*** Opening Supplied material ***

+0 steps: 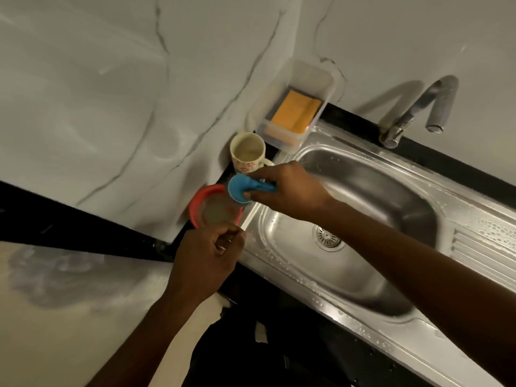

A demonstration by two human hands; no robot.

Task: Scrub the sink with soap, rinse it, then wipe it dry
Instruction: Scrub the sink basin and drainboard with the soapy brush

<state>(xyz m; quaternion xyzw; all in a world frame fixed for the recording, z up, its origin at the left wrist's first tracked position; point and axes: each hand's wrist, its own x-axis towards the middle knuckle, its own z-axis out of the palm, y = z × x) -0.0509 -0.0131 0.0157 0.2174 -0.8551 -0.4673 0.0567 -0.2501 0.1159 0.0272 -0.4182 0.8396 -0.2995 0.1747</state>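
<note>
**Marble-walled kitchen corner: scrubber hung at the soap bowl, sink waiting to the right**

Grey-veined marble wall (pixel 111 79) backed a black bench (pixel 363 121) in which a steel sink (pixel 307 269) was set, its oval basin running lengthwise from the far left corner toward the near right. Both hands were at the basin's left end, so the whole bowl of the sink lay to their right.

The right hand (pixel 290 188) was the nearer one. It hovered above the sink's left rim, with its forearm crossing the basin on a slant over the drain (pixel 326 237). It gripped the handle of a blue scrubber (pixel 240 188), which pointed left, away from the basin. The round head was at the far edge of a red bowl (pixel 195 202) of cloudy liquid, which was probably the soap mix.

The left hand (pixel 206 252) sat just beside that bowl's near rim, off the sink's near-left corner. Its fingers were curled, but whether they pinched anything could not be told.

Droplets and suds speckled the rim and the ribbed drainboard (pixel 485 255). This suggested the scrubbing stage, with rinsing and drying yet to come. The next stroke would likely call for swinging the scrubber head rightward and down into the basin.

A flowered mug (pixel 247 152) stood behind the bowl. A clear tub (pixel 279 141) beside it held an orange sponge (pixel 296 110), and the tap (pixel 430 107) rose at the far rim.
</note>
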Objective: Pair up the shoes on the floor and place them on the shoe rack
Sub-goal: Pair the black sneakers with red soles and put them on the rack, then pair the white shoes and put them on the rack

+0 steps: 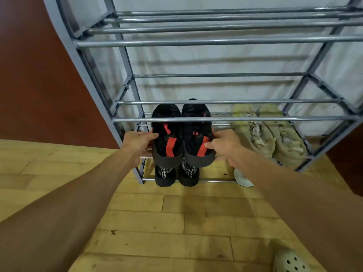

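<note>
My left hand (140, 141) grips the outer side of the left black-and-red shoe (167, 134), fingers curled onto its upper, and my right hand (225, 147) clasps the outer side of the right black-and-red shoe (198, 134), thumb pressed by the red patch at the heel. Both shoes sit side by side, touching, toes pointing inward, on a lower tier of the shoe rack (125, 61), near its left end. Their uppers look like a dark knitted fabric with red panels and a smooth dark heel band.

On the same tier, toward the rack's right end, rests a pair of beige sneakers (275, 138), soft and rumpled, with pale laces. On the tier beneath the black-and-red pair stands a pair of black shoes (176, 175) with white lettering on the heel straps; a pale sole (242, 178) shows beside them, mostly hidden behind my right forearm.

The rack is grey frame with shiny round metal bars; its upper tiers hold nothing. It stands on a yellowish wooden plank floor (176, 222). A perforated cream clog (290, 262) shows well in front of the rack, at my right.
</note>
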A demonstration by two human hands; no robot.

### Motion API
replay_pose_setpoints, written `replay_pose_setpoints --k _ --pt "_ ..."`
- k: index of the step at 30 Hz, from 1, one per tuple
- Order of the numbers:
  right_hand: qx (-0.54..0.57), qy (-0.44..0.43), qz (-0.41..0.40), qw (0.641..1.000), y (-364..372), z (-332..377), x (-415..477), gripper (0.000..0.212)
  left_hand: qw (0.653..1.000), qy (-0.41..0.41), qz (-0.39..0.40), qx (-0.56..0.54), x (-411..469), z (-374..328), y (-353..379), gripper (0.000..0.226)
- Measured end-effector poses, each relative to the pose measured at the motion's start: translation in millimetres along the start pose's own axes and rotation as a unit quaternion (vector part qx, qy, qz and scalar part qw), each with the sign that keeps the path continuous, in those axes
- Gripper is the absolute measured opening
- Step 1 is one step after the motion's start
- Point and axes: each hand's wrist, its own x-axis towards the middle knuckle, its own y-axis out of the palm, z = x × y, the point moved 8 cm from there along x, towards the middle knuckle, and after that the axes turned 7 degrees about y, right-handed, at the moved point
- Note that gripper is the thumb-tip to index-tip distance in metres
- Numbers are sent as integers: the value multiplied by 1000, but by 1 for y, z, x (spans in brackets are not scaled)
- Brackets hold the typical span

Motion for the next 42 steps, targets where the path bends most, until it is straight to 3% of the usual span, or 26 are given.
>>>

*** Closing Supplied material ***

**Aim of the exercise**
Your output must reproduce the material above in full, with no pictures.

**Written reply**
+0 steps: 

A demonstration by two human hands; no robot.

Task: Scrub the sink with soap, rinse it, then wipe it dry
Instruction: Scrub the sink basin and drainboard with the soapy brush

<state>(xyz m; quaternion xyzw; all in a world frame fixed for the recording, z up, its origin at the left wrist's first tracked position; point and axes: each hand's wrist, its own x-axis towards the middle knuckle, its own z-axis out of the palm, y = z × x) -0.0509 -0.0131 0.0157 0.2174 -0.8551 -0.4673 0.0567 -0.2501 0.1159 0.0272 -0.4182 0.8396 -0.2995 0.1747</state>
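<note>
**Marble-walled kitchen corner: scrubber hung at the soap bowl, sink waiting to the right**

Grey-veined marble wall (pixel 111 79) backed a black bench (pixel 363 121) in which a steel sink (pixel 307 269) was set, its oval basin running lengthwise from the far left corner toward the near right. Both hands were at the basin's left end, so the whole bowl of the sink lay to their right.

The right hand (pixel 290 188) was the nearer one. It hovered above the sink's left rim, with its forearm crossing the basin on a slant over the drain (pixel 326 237). It gripped the handle of a blue scrubber (pixel 240 188), which pointed left, away from the basin. The round head was at the far edge of a red bowl (pixel 195 202) of cloudy liquid, which was probably the soap mix.

The left hand (pixel 206 252) sat just beside that bowl's near rim, off the sink's near-left corner. Its fingers were curled, but whether they pinched anything could not be told.

Droplets and suds speckled the rim and the ribbed drainboard (pixel 485 255). This suggested the scrubbing stage, with rinsing and drying yet to come. The next stroke would likely call for swinging the scrubber head rightward and down into the basin.

A flowered mug (pixel 247 152) stood behind the bowl. A clear tub (pixel 279 141) beside it held an orange sponge (pixel 296 110), and the tap (pixel 430 107) rose at the far rim.
</note>
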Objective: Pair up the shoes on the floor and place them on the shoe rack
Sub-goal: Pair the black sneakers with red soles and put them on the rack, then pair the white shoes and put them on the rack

+0 steps: 

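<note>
My left hand (140, 141) grips the outer side of the left black-and-red shoe (167, 134), fingers curled onto its upper, and my right hand (225, 147) clasps the outer side of the right black-and-red shoe (198, 134), thumb pressed by the red patch at the heel. Both shoes sit side by side, touching, toes pointing inward, on a lower tier of the shoe rack (125, 61), near its left end. Their uppers look like a dark knitted fabric with red panels and a smooth dark heel band.

On the same tier, toward the rack's right end, rests a pair of beige sneakers (275, 138), soft and rumpled, with pale laces. On the tier beneath the black-and-red pair stands a pair of black shoes (176, 175) with white lettering on the heel straps; a pale sole (242, 178) shows beside them, mostly hidden behind my right forearm.

The rack is grey frame with shiny round metal bars; its upper tiers hold nothing. It stands on a yellowish wooden plank floor (176, 222). A perforated cream clog (290, 262) shows well in front of the rack, at my right.
</note>
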A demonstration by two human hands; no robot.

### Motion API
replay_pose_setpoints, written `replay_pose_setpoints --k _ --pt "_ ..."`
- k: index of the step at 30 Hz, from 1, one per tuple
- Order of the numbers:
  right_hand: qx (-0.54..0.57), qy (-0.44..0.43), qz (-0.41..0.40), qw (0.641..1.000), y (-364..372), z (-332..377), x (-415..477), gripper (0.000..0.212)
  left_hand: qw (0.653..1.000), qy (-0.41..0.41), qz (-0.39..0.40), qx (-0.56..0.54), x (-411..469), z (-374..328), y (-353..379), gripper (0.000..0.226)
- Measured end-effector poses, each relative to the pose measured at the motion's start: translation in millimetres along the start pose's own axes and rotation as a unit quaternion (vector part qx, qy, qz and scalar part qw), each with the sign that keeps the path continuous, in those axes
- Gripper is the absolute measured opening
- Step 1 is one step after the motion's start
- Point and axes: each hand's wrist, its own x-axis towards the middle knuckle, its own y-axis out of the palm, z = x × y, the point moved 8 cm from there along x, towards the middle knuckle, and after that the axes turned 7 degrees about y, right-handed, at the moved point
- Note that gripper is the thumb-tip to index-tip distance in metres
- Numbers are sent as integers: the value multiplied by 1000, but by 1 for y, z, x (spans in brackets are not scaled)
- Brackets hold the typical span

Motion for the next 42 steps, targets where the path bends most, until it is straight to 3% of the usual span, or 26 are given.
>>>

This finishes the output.